* Problem description *
Give back an exact copy of the listing that follows, without the pictures.

================================

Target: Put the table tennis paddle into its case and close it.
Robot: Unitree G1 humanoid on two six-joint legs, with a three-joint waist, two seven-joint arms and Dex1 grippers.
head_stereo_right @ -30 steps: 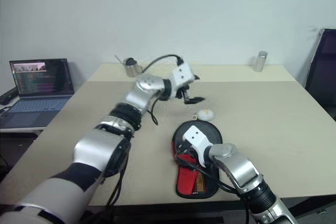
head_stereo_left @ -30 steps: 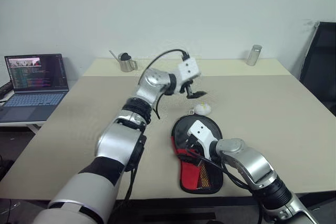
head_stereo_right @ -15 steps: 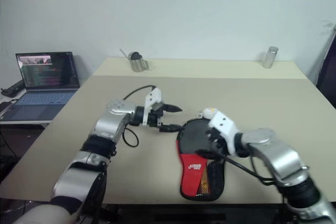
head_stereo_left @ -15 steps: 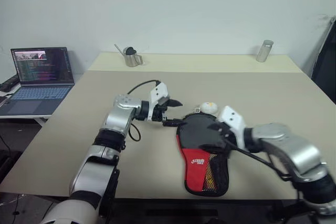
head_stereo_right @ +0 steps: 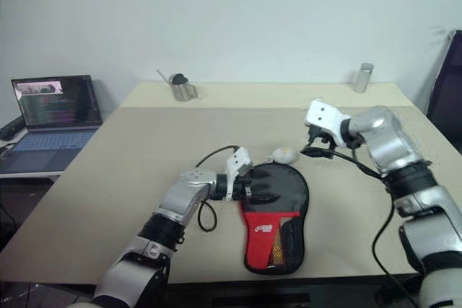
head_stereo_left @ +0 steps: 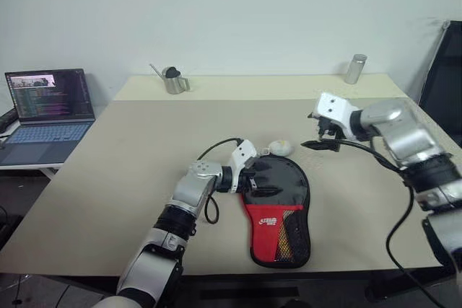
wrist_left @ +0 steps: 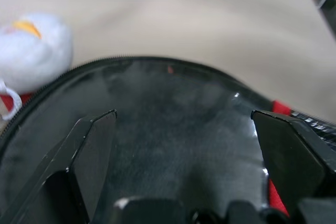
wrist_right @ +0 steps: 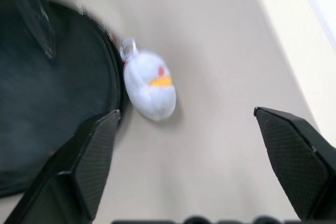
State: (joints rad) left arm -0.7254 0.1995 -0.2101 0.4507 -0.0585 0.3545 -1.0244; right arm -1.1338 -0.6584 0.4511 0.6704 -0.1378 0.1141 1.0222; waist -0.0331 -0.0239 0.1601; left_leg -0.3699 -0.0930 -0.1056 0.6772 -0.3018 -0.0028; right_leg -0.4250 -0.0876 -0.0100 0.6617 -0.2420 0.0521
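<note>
The case (head_stereo_left: 278,207) lies flat near the front edge of the table (head_stereo_left: 130,149), a little right of the middle, its round black end toward the far side and its red panel with the white logo and mesh pocket toward the near edge. The paddle cannot be made out anywhere on the table (whether it sits inside the case cannot be told from outside). A small white plush charm (head_stereo_left: 280,148) with a yellow mark lies on the tabletop just beyond the round end of the case, tied to it by a short loop. The left gripper (head_stereo_left: 254,182) is down at the left rim of the case's round end, its two black fingers (wrist_left: 89,156) spread wide with the shiny black fabric between and under them, pinching nothing. The right gripper (head_stereo_left: 322,140) hangs in the air to the right of the charm and farther back than the case, clear of the tabletop, its fingers (wrist_right: 94,156) also spread wide and empty; the right wrist view looks down on the charm and the curved edge of the case between them. At the far edge of the table stand a small metal pitcher (head_stereo_left: 172,82) on the left and a metal cylinder (head_stereo_left: 354,68) on the right. An open laptop (head_stereo_left: 45,106) sits on a separate lower surface off to the left.
</note>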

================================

* Answer box *
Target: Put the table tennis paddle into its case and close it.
Robot: Unitree G1 humanoid on two six-joint legs, with a three-joint waist, two seven-joint arms and Dex1 grippers.
head_stereo_right @ -30 steps: 
head_stereo_left @ -30 steps: 
head_stereo_right @ -15 steps: 
head_stereo_left @ -15 steps: 
head_stereo_right @ +0 steps: 
head_stereo_left @ +0 steps: 
wrist_left @ +0 steps: 
wrist_right @ +0 steps: 
State: (joints rad) left arm -0.7254 0.1995 -0.2101 0.4507 -0.0585 0.3545 -1.0244; right arm -1.1338 -0.6584 0.4511 0.6704 -0.1378 0.1141 1.0222; waist -0.0331 -0.0239 0.1601; left_leg -0.3699 -0.0930 -0.1056 0.6772 -0.3018 -0.0028; right_leg -0.4250 -0.0876 -0.0100 0.6617 -0.2420 0.0521
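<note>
The case (head_stereo_left: 278,207) lies flat near the front edge of the table (head_stereo_left: 130,149), a little right of the middle, its round black end toward the far side and its red panel with the white logo and mesh pocket toward the near edge. The paddle cannot be made out anywhere on the table (whether it sits inside the case cannot be told from outside). A small white plush charm (head_stereo_left: 280,148) with a yellow mark lies on the tabletop just beyond the round end of the case, tied to it by a short loop. The left gripper (head_stereo_left: 254,182) is down at the left rim of the case's round end, its two black fingers (wrist_left: 89,156) spread wide with the shiny black fabric between and under them, pinching nothing. The right gripper (head_stereo_left: 322,140) hangs in the air to the right of the charm and farther back than the case, clear of the tabletop, its fingers (wrist_right: 94,156) also spread wide and empty; the right wrist view looks down on the charm and the curved edge of the case between them. At the far edge of the table stand a small metal pitcher (head_stereo_left: 172,82) on the left and a metal cylinder (head_stereo_left: 354,68) on the right. An open laptop (head_stereo_left: 45,106) sits on a separate lower surface off to the left.
</note>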

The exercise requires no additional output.